Andreas Obrecht:
 ZEITREICHTUM - ZEITARMUT
 Von der Ordnung der Sterblichkeit zum Mythos der Machbarkeit (abstract)

Der Beitrag basiert auf einem 2004 vom Autor veröffentlichten Buch, das auf viele illustrative Beispiele aus zwanzigjähriger Feldforschung zur Veranschaulichung kulturspezifischer Zeitsysteme zurückgreift. Materialien aus Ethnographien, qualitativen Interviews, Feldforschungsprotokollen und Tonbandaufzeichnungen werden zur Erklärung des Unterschiedes zwischen „Ereigniszeiten“ (in afrikanischen, afro-karibischen und melanesischen Kulturen) und quantifizierten Zeitsystemen ebenso herangezogen, wie kulturphilosophische und –soziologische Betrachtungen und Diskurse. 

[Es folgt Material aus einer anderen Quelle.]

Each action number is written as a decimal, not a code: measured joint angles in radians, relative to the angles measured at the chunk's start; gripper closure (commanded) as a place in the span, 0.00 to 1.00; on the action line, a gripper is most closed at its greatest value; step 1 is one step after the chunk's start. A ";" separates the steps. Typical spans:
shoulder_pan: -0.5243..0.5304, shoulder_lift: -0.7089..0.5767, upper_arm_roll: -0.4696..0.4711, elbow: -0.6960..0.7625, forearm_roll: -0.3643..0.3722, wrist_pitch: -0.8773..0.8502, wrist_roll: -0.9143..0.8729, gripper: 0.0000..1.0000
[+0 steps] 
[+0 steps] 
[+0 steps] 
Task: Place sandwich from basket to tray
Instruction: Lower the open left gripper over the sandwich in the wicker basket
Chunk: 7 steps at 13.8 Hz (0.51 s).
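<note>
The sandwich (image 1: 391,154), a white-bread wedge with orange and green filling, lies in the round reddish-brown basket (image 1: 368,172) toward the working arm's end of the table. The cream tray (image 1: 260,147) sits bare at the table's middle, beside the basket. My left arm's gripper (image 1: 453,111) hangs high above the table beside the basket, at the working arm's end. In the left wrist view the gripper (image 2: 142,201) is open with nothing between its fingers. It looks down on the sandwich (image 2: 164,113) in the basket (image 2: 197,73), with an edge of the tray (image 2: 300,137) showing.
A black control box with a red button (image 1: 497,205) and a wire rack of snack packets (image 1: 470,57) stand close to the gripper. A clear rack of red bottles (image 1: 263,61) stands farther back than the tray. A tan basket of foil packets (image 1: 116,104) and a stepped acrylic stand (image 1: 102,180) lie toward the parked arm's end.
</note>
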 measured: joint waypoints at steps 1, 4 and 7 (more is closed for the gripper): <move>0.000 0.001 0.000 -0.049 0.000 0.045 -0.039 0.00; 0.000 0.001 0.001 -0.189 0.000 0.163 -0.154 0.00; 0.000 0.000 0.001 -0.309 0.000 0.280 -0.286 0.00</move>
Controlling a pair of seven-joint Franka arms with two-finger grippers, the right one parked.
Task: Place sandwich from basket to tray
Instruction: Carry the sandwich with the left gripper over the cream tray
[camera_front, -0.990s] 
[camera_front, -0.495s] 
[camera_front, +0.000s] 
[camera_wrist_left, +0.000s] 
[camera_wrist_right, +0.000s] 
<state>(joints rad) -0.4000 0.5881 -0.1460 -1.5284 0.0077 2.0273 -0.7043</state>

Die Verbreitung der "Uhrzeit" - samt ihrer philosophischen und kulturwissenschaftlichen Voraussetzungen und Konsequenzen - insbesondere seit der Renaissance wird vor dem Hintergrund gesellschaftlicher Rationalisierungsprozesse skizziert.  Koloniale Eroberung und  die zunehmende naturwissenschaftliche Welterfassung sind Voraussetzung für das Aufkommen analytischer und prognostischer Gesellschaftswissenschaften (z.B. Ethnologie, Soziologie) im Zuge der Konstruktion der "Weltzeit". Gegen Ende des 19. Jahrhunderts ist die räumliche, gegen Ende des 20. Jahrhunderts die zeitliche Eroberung des Planeten abgeschlossen. Es wird in „Echtzeit“ kommuniziert und die sozialen und ökonomischen Folgen sogenannter „Enträumlichung“ und „Entzeitlichung“ scheinen das Territorialprinzip als Ortsparadigma des Sozialen - in den industrialisierten reichen Ländern - tendenziell aufzulösen.

Vernetzung, Verdichtung der Kommunikation, der Verkehrswege, des Handels auf der einen Seite, Marginalisierung, Abschottung und Verarmung ganzer Kontinente (subsaharisches Afrika) auf der anderen Seite der Medaille weltweiter Beschleunigung! Der jeweils kulturspezifische Umgang mit Zeit kann auch als erklärendes Prinzip für sogenannte "Unterentwicklung" bzw. "Modernisierung" herangezogen werden: "Arme" zeitreiche Gesellschaften - insbesondere in Ländern des subsaharischen Afrika – stehen "reichen" zeitarmen Gesellschaften gegenüber. Im Prozess der „Modernisierung“, der sich – wenngleich wesentlich langsamer – auch in Armut vollzieht, werden zyklische Zeitvorstellungen allmählich durch lineare verdrängt: Transformation der gerontokratischen, mythologischen Ordnungen, Autonomisierung und Individualisierung aufgrund der Geldökonomie, Intimisierung der Familie aufgrund des Städtewachstums, Mobilität etc. Doch gibt es auch vielfach Widerstand gegen das „moderne Diktat der Zeit“, nicht nur in den zeitlich dynamisierten westlichen Ländern, sondern gerade auch in Ländern mit geringer volkswirtschaftlicher Produktivität.

Zeitreichtum oder Zeitarmut, also die individuelle und gesellschaftliche Organisation von sozialer Zeit, resultieren auch aus den jeweils zugrundeliegenden religiösen, mythologischen, epistemologischen Ordnungen. Dabei geht es um die weltbildkonstituierende "Richtung" von Vergangenheit und Zukunft, bzw. um den Ort des Individuums im Kontinuum der Zeit. Religiöse Konzepte und Jenseitsvorstellungen - ob dies nun Ahnenkulte in Afrika oder Light Age-Philosophien in der industrialisierten Welt sind - korrespondieren ebenso mit der sozialen Zeit, wie die Konstruktion und Dekonstruktion des natur-wissenschaftlichen Weltbildes, das zu neuen gesellschaftlichen Utopien aber auch Disaster-Szenarien führt. Die soziale Konstruktion von Zeit - zwischen Beschleunigung und Entschleunigung - schafft nicht nur den spezifischen Raum, in dem "Identität" erlebt wird, sondern wird auch die Qualität unserer Zukunft- gleich wo geboren - bestimmen.